▶ _WORK ORDER_
Your answer must be an exact copy of the data below.

---*---

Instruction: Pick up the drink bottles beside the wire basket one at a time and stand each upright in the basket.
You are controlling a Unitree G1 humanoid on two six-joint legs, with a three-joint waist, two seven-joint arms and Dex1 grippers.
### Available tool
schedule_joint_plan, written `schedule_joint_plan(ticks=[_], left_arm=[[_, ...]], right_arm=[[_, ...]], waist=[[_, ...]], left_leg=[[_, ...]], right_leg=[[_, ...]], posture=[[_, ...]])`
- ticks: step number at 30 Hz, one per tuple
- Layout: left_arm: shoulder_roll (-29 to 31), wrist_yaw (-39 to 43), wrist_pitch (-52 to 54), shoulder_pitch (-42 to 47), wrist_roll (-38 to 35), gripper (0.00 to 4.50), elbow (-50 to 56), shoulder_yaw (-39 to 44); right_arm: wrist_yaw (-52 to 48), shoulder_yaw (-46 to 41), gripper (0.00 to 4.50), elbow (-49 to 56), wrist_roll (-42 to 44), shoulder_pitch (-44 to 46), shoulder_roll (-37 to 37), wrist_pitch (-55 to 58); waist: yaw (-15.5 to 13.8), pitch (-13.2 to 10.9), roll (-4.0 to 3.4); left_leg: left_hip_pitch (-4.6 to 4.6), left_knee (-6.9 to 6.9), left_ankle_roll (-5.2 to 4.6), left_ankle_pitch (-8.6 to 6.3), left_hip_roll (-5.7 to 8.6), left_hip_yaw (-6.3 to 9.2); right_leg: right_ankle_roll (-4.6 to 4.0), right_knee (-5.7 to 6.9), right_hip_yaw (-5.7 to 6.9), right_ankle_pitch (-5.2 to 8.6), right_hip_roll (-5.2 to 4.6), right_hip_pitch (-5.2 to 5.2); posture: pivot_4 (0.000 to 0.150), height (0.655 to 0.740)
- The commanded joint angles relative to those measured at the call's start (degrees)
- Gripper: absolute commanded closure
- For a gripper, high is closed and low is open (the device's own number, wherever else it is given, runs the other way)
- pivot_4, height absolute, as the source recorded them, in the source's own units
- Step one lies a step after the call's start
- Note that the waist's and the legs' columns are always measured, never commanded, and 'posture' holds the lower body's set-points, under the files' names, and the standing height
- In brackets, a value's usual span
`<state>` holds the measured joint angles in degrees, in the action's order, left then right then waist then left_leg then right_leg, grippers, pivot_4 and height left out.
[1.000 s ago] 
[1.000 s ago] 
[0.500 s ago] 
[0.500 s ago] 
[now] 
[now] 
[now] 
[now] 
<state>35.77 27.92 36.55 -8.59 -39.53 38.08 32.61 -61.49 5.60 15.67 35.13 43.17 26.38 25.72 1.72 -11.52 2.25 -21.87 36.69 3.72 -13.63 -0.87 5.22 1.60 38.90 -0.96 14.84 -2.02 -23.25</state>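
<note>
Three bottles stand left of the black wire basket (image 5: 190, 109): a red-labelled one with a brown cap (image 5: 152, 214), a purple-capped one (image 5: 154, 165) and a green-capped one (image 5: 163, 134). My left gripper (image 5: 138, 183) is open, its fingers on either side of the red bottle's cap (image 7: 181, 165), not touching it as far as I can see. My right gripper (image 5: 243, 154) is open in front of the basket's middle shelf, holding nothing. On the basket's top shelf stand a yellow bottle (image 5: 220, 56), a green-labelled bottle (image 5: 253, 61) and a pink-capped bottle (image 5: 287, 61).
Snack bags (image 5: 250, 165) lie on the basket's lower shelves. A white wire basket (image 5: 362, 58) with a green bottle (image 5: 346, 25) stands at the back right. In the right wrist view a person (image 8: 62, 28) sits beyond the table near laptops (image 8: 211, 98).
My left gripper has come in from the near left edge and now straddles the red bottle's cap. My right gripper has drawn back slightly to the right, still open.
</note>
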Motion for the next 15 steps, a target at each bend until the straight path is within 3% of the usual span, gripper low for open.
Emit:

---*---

▶ _SOLUTION TO THE PROBLEM_
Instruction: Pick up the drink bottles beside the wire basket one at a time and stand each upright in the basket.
You are controlling a Unitree G1 humanoid on two six-joint legs, with a three-joint waist, two seven-joint arms and Dex1 grippers.
### Available tool
schedule_joint_plan, written `schedule_joint_plan(ticks=[_], left_arm=[[_, ...]], right_arm=[[_, ...]], waist=[[_, ...]], left_leg=[[_, ...]], right_leg=[[_, ...]], posture=[[_, ...]])`
- ticks: step number at 30 Hz, one per tuple
- Layout: left_arm: shoulder_roll (-29 to 31), wrist_yaw (-39 to 43), wrist_pitch (-52 to 54), shoulder_pitch (-42 to 47), wrist_roll (-38 to 35), gripper (0.00 to 4.50), elbow (-50 to 56), shoulder_yaw (-39 to 44); right_arm: wrist_yaw (-52 to 48), shoulder_yaw (-46 to 41), gripper (0.00 to 4.50), elbow (-49 to 56), wrist_roll (-42 to 44), shoulder_pitch (-44 to 46), shoulder_roll (-37 to 37), wrist_pitch (-55 to 58); waist: yaw (-15.5 to 13.8), pitch (-13.2 to 10.9), roll (-4.0 to 3.4); left_leg: left_hip_pitch (-4.6 to 4.6), left_knee (-6.9 to 6.9), left_ankle_roll (-5.2 to 4.6), left_ankle_pitch (-8.6 to 6.3), left_hip_roll (-5.7 to 8.6), left_hip_yaw (-6.3 to 9.2); right_leg: right_ankle_roll (-4.6 to 4.0), right_knee (-5.7 to 6.9), right_hip_yaw (-5.7 to 6.9), right_ankle_pitch (-5.2 to 8.6), right_hip_roll (-5.2 to 4.6), right_hip_pitch (-5.2 to 5.2); posture: pivot_4 (0.000 to 0.150), height (0.655 to 0.740)
- The commanded joint angles relative to those measured at the call's start (degrees)
- Gripper: absolute commanded closure
- For a gripper, high is closed and low is open (the device's own number, wherever else it is given, runs the other way)
- pivot_4, height absolute, as the source recorded them, in the source's own units
- Step one lies a step after the call's start
- Note that the waist's and the legs' columns are always measured, never commanded, and 'posture' holds the lower body's set-points, under the files' names, and the standing height
- In brackets, a value's usual span
`<state>` holds the measured joint angles in degrees, in the action's order, left then right then waist then left_leg then right_leg, grippers, pivot_4 and height left out.
[1.000 s ago] 
[1.000 s ago] 
[0.500 s ago] 
[0.500 s ago] 
[now] 
[now] 
[now] 
[now] 
<state>35.77 27.92 36.55 -8.59 -39.53 38.08 32.61 -61.49 5.60 15.67 35.13 43.17 26.38 25.72 1.72 -11.52 2.25 -21.87 36.69 3.72 -13.63 -0.87 5.22 1.60 38.90 -0.96 14.84 -2.02 -23.25</state>
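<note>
Three bottles stand left of the black wire basket (image 5: 190, 109): a red-labelled one with a brown cap (image 5: 152, 214), a purple-capped one (image 5: 154, 165) and a green-capped one (image 5: 163, 134). My left gripper (image 5: 138, 183) is open, its fingers on either side of the red bottle's cap (image 7: 181, 165), not touching it as far as I can see. My right gripper (image 5: 243, 154) is open in front of the basket's middle shelf, holding nothing. On the basket's top shelf stand a yellow bottle (image 5: 220, 56), a green-labelled bottle (image 5: 253, 61) and a pink-capped bottle (image 5: 287, 61).
Snack bags (image 5: 250, 165) lie on the basket's lower shelves. A white wire basket (image 5: 362, 58) with a green bottle (image 5: 346, 25) stands at the back right. In the right wrist view a person (image 8: 62, 28) sits beyond the table near laptops (image 8: 211, 98).
My left gripper has come in from the near left edge and now straddles the red bottle's cap. My right gripper has drawn back slightly to the right, still open.
</note>
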Motion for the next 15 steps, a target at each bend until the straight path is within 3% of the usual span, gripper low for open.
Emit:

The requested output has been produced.